*TASK*
A word-for-word repeat of all the data is the goal.

*RECORDED DATA*
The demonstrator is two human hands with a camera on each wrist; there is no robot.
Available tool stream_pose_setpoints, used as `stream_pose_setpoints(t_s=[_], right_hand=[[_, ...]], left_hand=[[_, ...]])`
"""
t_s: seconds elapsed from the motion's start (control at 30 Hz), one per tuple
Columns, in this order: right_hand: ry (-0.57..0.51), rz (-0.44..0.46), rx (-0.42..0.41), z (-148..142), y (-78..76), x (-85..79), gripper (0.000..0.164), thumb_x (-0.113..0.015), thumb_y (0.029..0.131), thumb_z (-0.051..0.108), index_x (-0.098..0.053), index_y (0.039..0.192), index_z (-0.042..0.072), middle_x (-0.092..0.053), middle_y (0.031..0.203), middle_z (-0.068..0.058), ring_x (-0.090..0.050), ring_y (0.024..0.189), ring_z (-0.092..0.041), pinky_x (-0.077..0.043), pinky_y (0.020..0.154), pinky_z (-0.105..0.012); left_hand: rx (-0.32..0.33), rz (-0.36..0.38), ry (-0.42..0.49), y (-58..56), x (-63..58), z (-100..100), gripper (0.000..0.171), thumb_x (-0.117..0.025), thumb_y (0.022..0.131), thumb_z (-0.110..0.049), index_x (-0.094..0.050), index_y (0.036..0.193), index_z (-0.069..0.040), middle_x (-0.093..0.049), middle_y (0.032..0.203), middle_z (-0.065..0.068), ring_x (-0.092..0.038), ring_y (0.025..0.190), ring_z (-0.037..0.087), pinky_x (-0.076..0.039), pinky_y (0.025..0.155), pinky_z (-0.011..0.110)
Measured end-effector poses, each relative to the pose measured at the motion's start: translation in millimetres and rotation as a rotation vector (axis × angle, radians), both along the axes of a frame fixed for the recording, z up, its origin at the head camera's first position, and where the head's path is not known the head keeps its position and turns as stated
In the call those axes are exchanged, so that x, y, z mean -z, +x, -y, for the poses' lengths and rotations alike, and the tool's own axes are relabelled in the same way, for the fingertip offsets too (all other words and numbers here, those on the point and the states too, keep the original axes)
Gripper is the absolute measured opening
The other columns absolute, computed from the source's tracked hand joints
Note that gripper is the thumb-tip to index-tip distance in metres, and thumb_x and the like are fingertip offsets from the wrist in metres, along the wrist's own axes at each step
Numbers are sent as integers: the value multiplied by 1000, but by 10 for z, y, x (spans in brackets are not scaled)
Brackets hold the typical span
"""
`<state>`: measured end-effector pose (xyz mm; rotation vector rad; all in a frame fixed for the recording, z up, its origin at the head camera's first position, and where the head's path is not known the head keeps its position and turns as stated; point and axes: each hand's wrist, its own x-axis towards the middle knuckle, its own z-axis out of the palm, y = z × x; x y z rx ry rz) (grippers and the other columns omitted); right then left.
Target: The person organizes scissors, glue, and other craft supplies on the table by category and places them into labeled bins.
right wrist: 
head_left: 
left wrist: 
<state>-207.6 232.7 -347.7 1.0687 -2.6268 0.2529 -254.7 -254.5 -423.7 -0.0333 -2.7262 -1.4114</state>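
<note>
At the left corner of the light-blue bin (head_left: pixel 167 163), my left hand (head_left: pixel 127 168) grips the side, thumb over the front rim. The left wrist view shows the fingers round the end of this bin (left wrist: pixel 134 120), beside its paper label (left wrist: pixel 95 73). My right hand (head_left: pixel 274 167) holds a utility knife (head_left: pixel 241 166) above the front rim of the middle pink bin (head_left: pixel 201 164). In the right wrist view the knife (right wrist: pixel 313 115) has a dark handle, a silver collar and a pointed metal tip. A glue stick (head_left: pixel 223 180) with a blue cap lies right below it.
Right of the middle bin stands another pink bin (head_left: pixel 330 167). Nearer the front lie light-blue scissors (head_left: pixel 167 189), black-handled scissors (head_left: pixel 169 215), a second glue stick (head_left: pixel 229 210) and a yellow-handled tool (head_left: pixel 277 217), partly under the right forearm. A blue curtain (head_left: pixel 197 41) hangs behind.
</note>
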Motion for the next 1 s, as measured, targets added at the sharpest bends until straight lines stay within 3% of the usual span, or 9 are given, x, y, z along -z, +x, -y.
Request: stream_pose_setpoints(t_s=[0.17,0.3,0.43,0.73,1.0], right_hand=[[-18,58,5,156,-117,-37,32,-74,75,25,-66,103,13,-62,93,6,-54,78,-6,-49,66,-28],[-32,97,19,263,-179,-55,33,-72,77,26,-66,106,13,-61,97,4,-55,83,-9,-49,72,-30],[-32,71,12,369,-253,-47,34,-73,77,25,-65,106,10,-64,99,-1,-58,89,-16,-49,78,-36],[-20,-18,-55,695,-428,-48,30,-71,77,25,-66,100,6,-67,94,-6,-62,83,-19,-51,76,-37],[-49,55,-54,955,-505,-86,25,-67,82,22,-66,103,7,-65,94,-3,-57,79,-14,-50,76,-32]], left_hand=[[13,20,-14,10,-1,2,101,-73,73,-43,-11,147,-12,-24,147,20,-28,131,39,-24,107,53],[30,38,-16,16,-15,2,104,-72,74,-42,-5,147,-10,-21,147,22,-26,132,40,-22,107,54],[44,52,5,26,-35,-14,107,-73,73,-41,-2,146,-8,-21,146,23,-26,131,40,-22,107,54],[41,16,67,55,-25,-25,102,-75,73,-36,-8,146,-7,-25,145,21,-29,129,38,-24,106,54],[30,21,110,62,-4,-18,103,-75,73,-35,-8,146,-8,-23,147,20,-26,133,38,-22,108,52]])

*REPLY*
The demonstrator is two human hands with a camera on each wrist; there is no robot.
Available tool stream_pose_setpoints, used as `stream_pose_setpoints(t_s=[_], right_hand=[[_, ...]], left_hand=[[_, ...]])`
"""
t_s: seconds elapsed from the motion's start (control at 30 Hz), one per tuple
Columns, in this order: right_hand: ry (-0.57..0.51), rz (-0.44..0.46), rx (-0.42..0.41), z (-148..142), y (-78..76), x (-85..79), gripper (0.000..0.164), thumb_x (-0.113..0.015), thumb_y (0.029..0.131), thumb_z (-0.051..0.108), index_x (-0.098..0.053), index_y (0.039..0.192), index_z (-0.042..0.072), middle_x (-0.092..0.053), middle_y (0.031..0.203), middle_z (-0.068..0.058), ring_x (-0.090..0.050), ring_y (0.024..0.189), ring_z (-0.092..0.041), pinky_x (-0.077..0.043), pinky_y (0.020..0.154), pinky_z (-0.105..0.012); left_hand: rx (-0.32..0.33), rz (-0.36..0.38), ry (-0.42..0.49), y (-58..56), x (-63..58), z (-100..100), gripper (0.000..0.171), thumb_x (-0.117..0.025), thumb_y (0.022..0.131), thumb_z (-0.110..0.049), index_x (-0.094..0.050), index_y (0.036..0.193), index_z (-0.069..0.040), middle_x (-0.093..0.049), middle_y (0.032..0.203), middle_z (-0.065..0.068), ring_x (-0.092..0.038), ring_y (0.025..0.190), ring_z (-0.037..0.087), pinky_x (-0.076..0.039), pinky_y (0.025..0.155), pinky_z (-0.011..0.110)
Measured end-effector poses, each relative to the pose measured at the motion's start: translation in millimetres and rotation as a rotation vector (axis × angle, radians), both along the axes of a frame fixed for the recording, z up, its origin at the head camera's first position, and where the head's path is not known the head keeps its position and turns as stated
In the call those axes are exchanged, so that x, y, z mean -z, +x, -y, for the poses' lengths and rotations alike, and the tool's own axes are relabelled in the same way, for the fingertip offsets too (all other words and numbers here, those on the point and the states too, keep the original axes)
Gripper is the absolute measured opening
The other columns absolute, computed from the source's tracked hand joints
Note that gripper is the thumb-tip to index-tip distance in metres, and thumb_x and the like are fingertip offsets from the wrist in metres, along the wrist's own axes at each step
Numbers are sent as integers: the value multiplied by 1000, but by 10 for z, y, x (spans in brackets are not scaled)
Brackets hold the typical span
"""
`<state>`: measured end-effector pose (xyz mm; rotation vector rad; all in a frame fixed for the recording, z up, its origin at the head camera's first position, and where the head's path is not known the head keeps its position and turns as stated; point and axes: each hand's wrist, its own x-axis towards the middle knuckle, its own z-axis out of the palm, y = z × x; x y z rx ry rz) (grippers and the other columns omitted); right then left.
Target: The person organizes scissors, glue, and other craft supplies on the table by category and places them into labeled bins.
right wrist: 
head_left: 
left wrist: 
<state>-207.6 232.7 -347.7 1.0687 -2.6268 0.2529 -254.7 -254.5 -423.7 -0.0333 -2.7262 -1.4114</state>
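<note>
At the left corner of the light-blue bin (head_left: pixel 167 163), my left hand (head_left: pixel 127 168) grips the side, thumb over the front rim. The left wrist view shows the fingers round the end of this bin (left wrist: pixel 134 120), beside its paper label (left wrist: pixel 95 73). My right hand (head_left: pixel 274 167) holds a utility knife (head_left: pixel 241 166) above the front rim of the middle pink bin (head_left: pixel 201 164). In the right wrist view the knife (right wrist: pixel 313 115) has a dark handle, a silver collar and a pointed metal tip. A glue stick (head_left: pixel 223 180) with a blue cap lies right below it.
Right of the middle bin stands another pink bin (head_left: pixel 330 167). Nearer the front lie light-blue scissors (head_left: pixel 167 189), black-handled scissors (head_left: pixel 169 215), a second glue stick (head_left: pixel 229 210) and a yellow-handled tool (head_left: pixel 277 217), partly under the right forearm. A blue curtain (head_left: pixel 197 41) hangs behind.
</note>
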Motion for the next 1 s, as measured, targets added at the sharpest bends until straight lines stay within 3% of the usual span, or 9 are given, x, y, z along -z, +x, -y.
Request: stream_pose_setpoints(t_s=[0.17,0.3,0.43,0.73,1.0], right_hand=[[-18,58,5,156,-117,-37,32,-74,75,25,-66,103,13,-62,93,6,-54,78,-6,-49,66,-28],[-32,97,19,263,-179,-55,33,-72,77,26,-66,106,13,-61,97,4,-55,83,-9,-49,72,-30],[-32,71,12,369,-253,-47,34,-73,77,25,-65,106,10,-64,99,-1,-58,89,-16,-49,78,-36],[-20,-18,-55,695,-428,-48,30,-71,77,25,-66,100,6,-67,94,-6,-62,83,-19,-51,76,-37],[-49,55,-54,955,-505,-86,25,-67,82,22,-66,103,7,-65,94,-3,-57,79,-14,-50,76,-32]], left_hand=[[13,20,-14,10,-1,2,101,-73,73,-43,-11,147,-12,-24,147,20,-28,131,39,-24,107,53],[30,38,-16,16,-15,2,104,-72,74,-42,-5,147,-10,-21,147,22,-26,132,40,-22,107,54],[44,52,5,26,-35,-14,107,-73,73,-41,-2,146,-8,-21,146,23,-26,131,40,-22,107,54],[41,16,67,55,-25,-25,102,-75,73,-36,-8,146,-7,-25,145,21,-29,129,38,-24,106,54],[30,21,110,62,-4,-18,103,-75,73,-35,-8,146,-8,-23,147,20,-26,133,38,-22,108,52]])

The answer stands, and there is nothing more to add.